> Instructions for the task
What you return should be every line of the material, unchanged.

****************

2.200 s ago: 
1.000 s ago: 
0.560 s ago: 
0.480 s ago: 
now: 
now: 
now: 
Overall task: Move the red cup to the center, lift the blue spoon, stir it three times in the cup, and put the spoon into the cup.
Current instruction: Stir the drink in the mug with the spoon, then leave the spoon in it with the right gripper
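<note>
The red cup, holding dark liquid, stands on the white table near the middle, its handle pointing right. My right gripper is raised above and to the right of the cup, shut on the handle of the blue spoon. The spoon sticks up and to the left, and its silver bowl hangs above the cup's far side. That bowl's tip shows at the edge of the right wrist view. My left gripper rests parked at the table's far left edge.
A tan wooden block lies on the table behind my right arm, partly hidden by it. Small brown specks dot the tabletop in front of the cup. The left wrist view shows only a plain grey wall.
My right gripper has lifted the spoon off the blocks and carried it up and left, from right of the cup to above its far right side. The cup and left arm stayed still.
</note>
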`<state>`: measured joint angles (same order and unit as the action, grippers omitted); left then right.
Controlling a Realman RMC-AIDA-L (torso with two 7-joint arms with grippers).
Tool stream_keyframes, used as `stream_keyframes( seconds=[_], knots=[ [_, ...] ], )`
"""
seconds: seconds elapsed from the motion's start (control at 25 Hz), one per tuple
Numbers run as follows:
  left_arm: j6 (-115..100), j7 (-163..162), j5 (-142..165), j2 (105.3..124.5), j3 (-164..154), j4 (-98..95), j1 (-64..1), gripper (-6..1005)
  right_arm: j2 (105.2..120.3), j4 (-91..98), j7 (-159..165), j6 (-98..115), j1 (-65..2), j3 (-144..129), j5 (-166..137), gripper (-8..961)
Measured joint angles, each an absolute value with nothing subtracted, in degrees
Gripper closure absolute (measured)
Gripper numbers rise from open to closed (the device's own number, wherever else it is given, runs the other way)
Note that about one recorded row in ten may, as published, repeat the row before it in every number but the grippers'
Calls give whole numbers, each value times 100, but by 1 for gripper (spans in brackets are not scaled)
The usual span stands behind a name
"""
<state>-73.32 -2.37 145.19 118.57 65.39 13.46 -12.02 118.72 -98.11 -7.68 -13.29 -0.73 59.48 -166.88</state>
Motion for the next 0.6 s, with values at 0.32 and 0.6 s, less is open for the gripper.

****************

> Written response
2.200 s ago: 
1.000 s ago: 
0.560 s ago: 
0.480 s ago: 
now: 
now: 
now: 
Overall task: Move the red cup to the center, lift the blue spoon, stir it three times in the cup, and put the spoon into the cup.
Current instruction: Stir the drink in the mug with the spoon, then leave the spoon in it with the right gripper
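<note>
The red cup, holding dark liquid, stands on the white table near the middle, its handle pointing right. My right gripper is raised above and to the right of the cup, shut on the handle of the blue spoon. The spoon sticks up and to the left, and its silver bowl hangs above the cup's far side. That bowl's tip shows at the edge of the right wrist view. My left gripper rests parked at the table's far left edge.
A tan wooden block lies on the table behind my right arm, partly hidden by it. Small brown specks dot the tabletop in front of the cup. The left wrist view shows only a plain grey wall.
My right gripper has lifted the spoon off the blocks and carried it up and left, from right of the cup to above its far right side. The cup and left arm stayed still.
</note>
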`<state>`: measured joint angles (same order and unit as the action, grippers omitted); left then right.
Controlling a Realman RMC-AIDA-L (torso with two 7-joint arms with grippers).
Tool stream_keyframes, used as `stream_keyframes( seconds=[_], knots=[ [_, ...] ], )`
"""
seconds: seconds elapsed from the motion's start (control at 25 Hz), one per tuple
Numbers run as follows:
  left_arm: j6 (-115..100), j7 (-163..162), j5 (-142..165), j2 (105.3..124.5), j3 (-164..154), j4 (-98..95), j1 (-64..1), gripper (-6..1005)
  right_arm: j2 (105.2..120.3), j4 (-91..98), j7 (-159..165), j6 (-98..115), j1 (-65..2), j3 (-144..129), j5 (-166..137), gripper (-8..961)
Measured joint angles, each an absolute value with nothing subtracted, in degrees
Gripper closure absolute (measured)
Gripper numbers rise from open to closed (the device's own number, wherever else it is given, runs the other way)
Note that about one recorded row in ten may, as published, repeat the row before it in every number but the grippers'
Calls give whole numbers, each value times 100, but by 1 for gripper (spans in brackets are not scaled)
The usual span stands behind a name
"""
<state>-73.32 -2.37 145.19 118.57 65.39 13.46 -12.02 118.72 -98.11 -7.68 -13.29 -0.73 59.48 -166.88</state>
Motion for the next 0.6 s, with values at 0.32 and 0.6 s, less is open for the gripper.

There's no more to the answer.